In Search of the Blues:
Black Voices, White Visions
by Marybeth Hamilton
One of the most interesting of recent books on the blues is Marybeth Hamilton’s In Search of the Blues (Cape). What’s noteworthy here is that this is a study of blues collectors, those who went out and collected songs and, later, those who collected records and rediscovered those who made those recordings. Hamilton’s story begins with Howard Odum and ends with the eccentric James McKune. This is a book that debunks myths and describes an interesting but weird world in which obsession and issues of racism and exploitation are never far off the page. For me, it immediately becomes part of a welcome blues revisionism that includes Elijah Wald’s Escaping the Delta- Robert Johnson and the Invention of the Blues, and Stephen Calt’s biography of Skip James, I’d Rather Be the Devil. All books that tell it like it was rather than like many would have liked it to have been. If anything, I wanted Hamilton’s book to be longer. More about early collectors. More about McKune. And others, like Fahey and Calt, who followed him.
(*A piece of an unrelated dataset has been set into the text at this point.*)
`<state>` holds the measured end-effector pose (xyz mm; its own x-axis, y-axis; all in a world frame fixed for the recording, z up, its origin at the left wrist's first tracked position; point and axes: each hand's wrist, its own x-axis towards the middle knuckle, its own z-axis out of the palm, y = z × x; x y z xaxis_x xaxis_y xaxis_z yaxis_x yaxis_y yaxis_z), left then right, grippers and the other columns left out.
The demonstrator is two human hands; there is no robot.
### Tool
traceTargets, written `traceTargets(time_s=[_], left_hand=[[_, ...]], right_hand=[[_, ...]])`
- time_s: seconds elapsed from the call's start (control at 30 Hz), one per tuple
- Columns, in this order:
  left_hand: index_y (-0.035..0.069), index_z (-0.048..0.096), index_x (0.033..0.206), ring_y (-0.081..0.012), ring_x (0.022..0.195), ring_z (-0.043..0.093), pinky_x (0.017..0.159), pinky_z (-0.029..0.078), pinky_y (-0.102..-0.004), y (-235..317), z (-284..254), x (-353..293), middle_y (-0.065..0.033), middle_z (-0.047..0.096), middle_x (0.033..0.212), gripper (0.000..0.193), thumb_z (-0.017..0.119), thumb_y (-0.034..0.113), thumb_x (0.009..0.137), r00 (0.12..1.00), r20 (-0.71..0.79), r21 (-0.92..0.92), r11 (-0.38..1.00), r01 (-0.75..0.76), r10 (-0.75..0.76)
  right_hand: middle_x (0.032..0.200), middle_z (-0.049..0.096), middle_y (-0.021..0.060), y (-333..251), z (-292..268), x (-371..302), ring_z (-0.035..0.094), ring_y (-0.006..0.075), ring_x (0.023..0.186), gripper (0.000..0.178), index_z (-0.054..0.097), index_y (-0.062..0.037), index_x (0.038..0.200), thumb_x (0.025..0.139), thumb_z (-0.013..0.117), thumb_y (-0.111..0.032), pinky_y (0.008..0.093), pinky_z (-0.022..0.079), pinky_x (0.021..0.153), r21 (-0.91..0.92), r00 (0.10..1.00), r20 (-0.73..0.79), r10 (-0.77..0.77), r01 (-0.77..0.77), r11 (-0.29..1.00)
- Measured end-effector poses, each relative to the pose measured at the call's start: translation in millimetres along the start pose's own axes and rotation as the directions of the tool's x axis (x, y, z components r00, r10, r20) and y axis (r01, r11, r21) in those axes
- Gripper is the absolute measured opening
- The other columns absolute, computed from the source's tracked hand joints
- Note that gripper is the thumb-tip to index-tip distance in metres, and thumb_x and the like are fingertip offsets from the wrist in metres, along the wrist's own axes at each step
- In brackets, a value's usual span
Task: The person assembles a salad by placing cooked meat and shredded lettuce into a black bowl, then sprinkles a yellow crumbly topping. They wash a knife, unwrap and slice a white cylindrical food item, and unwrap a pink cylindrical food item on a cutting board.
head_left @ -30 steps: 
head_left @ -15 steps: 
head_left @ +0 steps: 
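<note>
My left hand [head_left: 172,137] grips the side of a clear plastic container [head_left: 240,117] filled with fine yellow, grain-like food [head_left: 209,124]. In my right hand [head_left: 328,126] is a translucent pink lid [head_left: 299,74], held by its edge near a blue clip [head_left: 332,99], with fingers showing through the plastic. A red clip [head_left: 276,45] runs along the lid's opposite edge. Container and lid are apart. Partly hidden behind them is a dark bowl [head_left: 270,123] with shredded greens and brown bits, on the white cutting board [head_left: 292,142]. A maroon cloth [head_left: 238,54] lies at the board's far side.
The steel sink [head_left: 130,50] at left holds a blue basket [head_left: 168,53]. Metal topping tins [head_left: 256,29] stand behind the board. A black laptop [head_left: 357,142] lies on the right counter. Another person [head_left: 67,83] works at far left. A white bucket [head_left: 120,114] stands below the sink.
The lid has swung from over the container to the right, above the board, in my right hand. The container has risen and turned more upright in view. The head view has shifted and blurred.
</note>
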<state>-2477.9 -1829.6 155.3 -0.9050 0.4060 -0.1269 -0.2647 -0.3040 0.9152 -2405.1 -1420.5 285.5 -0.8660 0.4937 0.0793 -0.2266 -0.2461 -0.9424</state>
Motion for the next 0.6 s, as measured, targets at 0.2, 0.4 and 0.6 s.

And what about Brits like Mike Ledbitter and Paul Oliver? But perhaps all this was outside the scope of Hamilton’s remit. Also missing was just why the music was so relevant, not just as a social phenomenon, but as a musical experience. On the other hand, what’s refreshing about Hamilton’s book is it’s amateur approach. Well-researched and well-thought out, even if somewhat incomplete.